Glória Fácil...

...para Ana Sá Lopes (asl), Nuno Simas (ns) e João Pedro Henriques (JPH). Sobre tudo.[Correio para gfacil@gmail.com]

segunda-feira, setembro 15

O ódio aos jornalistas

Paira por aí, na blogosfera, um certo ódio aos "jornalistas". Que são manipuladores, arrogantes, autistas, sobranceiros, umas divas insuportáveis que vieram conspurcar este gentil meio e dar-lhe cabo da sua pureza original - que residia no facto de qualquer cidadão médio poder fazer, com escassos conhecimentos técnicos e quase de borla, o seu próprio "media".

Cinquenta anos de silêncio salazarista fazem com que este ódio aos jornalistas - tal como, aliás, o ódio ao parlamentarismo e aos políticos que mais se expõem nesse sistema - tenha ainda raízes profundas na sociedade portuguesa. O jornalismo, como o parlamentarismo, vive do conflito, da exploração das dissonâncias, desasossega, inebria-se com o cheiro da pólvora. E não é em 30 anos de democracia, os primeiros dos quais bastantes tempestuosos, que se "ensina" a um país que a "anormalidade" faz parte da normalidade - que as coisas são mesmo assim e é melhor que assim sejam porque senão, caso contrário, morremos todos outra vez de pasmo, orgulhosamente sós.

O que às vezes surpreende na relação desta sociedade com os seus jornalistas é que a rejeição maior não parte do "terceiro estado", supostamente menos culto e educado, mas sim das elites, supostamente mais conscientes da necessidade imperativa de se estar permanentemente, como o fazem os jornalistas, a revelar os conflitos e a, com isso, introduzir na actualidade uma constante agitação.

Se calhar o problema é de influência. As elites vêem com bastante preocupação a sua influência pública ser diminuída por via da influência conquistada por uma "classe" (ou "corporação") que acham ser, genericamente, inculta, desbragada, alcoolizada, muito gregária (ou seja, aparentemente unida), inconsciente da sua responsabilidade social, desrespeitadora das hierarquias institucionais e sociais pré-estabelecidas e (mais grave que tudo), cujo poder não é assente em nenhuma legitimidade clássica (académica, eleitoral, económica ou, enfim, de puro e simples "pedigree", por via de direitos históricos adquiridos).

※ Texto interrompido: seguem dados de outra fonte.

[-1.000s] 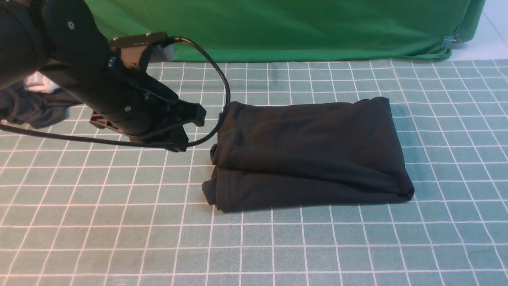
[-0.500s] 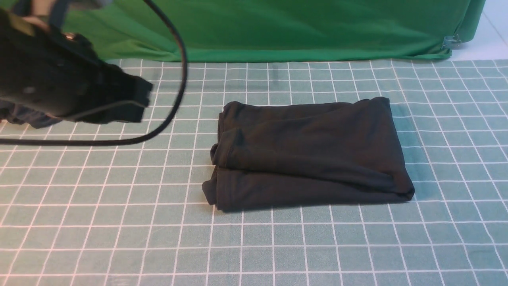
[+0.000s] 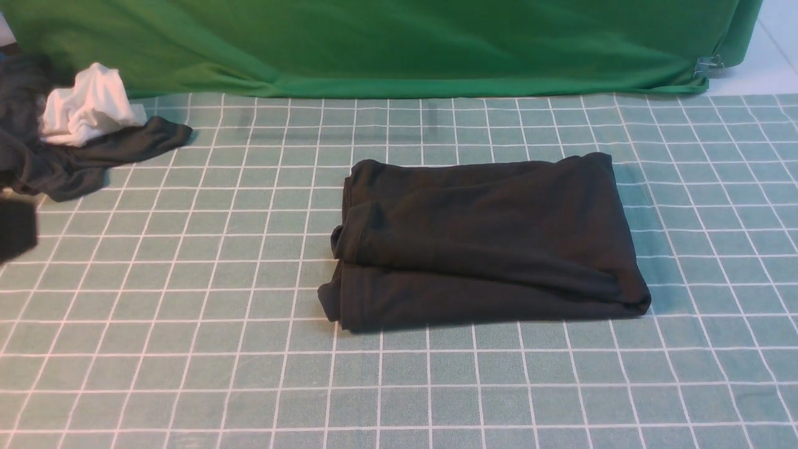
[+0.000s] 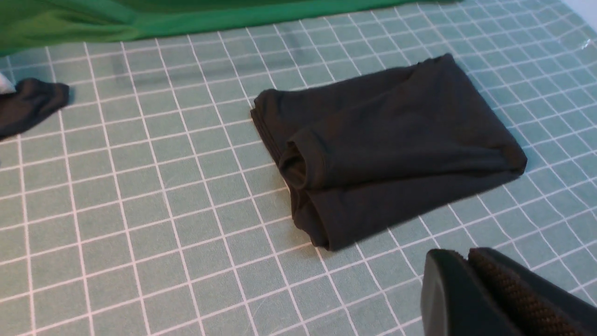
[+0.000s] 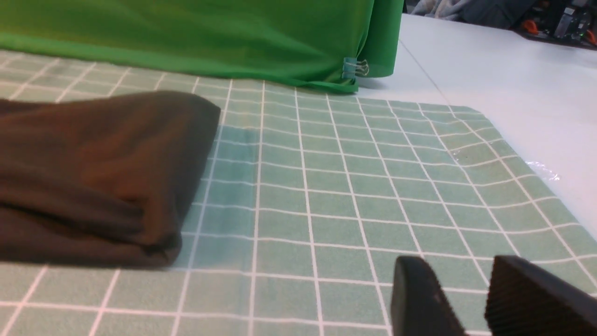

Parece que o fenómeno se transplantou (naturalmente) para os blogues, que são um "media" inovador na medida em que jornalistas e não-jornalistas estão em rigoroso pé de igualdade na influência que têm (ou não têm). Tenho lido em vários blogues referências verdadeiramente rancorosas (e, na maior parte dos casos, muito portuguesmente anónimas) em relação às "estrelas" (e outros epítetos do género) que integram o Glória Fácil ou outros blogues onde estão jornalistas. Aliás, isto chegou ao ponto de já ter lido algures - quem quiser que enfie a carapuça - que só por puro exibicionismo é que demos os nossos nomes pelo blogue. Argumentando, ao mesmo tempo, que o anonimato não é uma opção moldada pela cobardia mas sim pela humildade, o que não pode deixar de merecer um sorriso piedoso (no mínimo).

Quem quiser pode, evidentemente, continuar a rechear as suas críticas ao que aqui se diz sublinhando que o nosso pecado original é sermos jornalistas. E até fazê-lo dizendo que os exercícios de estilo, ironias e quejandos que escrevemos aqui significam, automaticamente, que somos maus jornalistas. E até aproveitar para generalizar tudo e criticar, a partir do que fazemos no Glória Fácil, o jornalismo português em geral e o mundial em particular. Pode dizer tudo o que lhe vier à cabeça, mesmo fingindo ignorar que aqui nós não fazemos jornalismo, apenas "blogamos". Mas não nos impeçam de pensar que isso é sobretudo movido por uma característica muito humana, alheia à divisão esquerda/direita - a tolice.